What you need to do - Repeat the listing that follows exactly, please.

Raw data -
§

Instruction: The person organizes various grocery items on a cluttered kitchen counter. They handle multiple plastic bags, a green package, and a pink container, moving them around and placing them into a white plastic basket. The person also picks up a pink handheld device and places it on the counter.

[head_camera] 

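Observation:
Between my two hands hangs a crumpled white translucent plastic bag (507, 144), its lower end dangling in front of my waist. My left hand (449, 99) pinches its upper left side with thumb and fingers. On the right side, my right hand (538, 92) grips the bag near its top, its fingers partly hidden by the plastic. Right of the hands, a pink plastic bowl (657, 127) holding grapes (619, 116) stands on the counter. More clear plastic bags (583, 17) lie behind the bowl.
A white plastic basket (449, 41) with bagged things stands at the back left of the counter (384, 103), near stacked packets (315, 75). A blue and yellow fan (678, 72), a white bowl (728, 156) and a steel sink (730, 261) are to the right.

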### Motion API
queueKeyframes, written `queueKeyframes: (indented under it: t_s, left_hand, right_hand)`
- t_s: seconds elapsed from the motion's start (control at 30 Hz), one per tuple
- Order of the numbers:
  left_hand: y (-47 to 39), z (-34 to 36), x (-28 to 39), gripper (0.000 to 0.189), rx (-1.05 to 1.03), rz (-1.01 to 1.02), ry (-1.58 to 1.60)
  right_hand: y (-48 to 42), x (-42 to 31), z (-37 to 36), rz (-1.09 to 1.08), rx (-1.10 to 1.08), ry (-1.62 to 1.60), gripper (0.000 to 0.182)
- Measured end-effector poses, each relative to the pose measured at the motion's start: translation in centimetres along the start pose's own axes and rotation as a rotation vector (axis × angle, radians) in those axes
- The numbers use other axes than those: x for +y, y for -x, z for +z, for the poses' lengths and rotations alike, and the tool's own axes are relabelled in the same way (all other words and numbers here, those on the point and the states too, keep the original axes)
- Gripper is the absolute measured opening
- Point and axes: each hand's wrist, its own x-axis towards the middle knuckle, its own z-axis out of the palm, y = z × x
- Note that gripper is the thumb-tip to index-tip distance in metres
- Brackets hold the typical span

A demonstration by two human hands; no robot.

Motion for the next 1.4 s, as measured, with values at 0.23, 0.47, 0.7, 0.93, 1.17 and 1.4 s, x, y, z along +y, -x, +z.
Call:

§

Reply -
Instruction: The person organizes various grocery items on a cluttered kitchen counter. They handle multiple plastic bags, a green package, and a pink container, moving them around and placing them into a white plastic basket. The person also picks up a pink handheld device and places it on the counter.

[head_camera] 

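Observation:
Between my two hands hangs a crumpled white translucent plastic bag (507, 144), its lower end dangling in front of my waist. My left hand (449, 99) pinches its upper left side with thumb and fingers. On the right side, my right hand (538, 92) grips the bag near its top, its fingers partly hidden by the plastic. Right of the hands, a pink plastic bowl (657, 127) holding grapes (619, 116) stands on the counter. More clear plastic bags (583, 17) lie behind the bowl.
A white plastic basket (449, 41) with bagged things stands at the back left of the counter (384, 103), near stacked packets (315, 75). A blue and yellow fan (678, 72), a white bowl (728, 156) and a steel sink (730, 261) are to the right.
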
### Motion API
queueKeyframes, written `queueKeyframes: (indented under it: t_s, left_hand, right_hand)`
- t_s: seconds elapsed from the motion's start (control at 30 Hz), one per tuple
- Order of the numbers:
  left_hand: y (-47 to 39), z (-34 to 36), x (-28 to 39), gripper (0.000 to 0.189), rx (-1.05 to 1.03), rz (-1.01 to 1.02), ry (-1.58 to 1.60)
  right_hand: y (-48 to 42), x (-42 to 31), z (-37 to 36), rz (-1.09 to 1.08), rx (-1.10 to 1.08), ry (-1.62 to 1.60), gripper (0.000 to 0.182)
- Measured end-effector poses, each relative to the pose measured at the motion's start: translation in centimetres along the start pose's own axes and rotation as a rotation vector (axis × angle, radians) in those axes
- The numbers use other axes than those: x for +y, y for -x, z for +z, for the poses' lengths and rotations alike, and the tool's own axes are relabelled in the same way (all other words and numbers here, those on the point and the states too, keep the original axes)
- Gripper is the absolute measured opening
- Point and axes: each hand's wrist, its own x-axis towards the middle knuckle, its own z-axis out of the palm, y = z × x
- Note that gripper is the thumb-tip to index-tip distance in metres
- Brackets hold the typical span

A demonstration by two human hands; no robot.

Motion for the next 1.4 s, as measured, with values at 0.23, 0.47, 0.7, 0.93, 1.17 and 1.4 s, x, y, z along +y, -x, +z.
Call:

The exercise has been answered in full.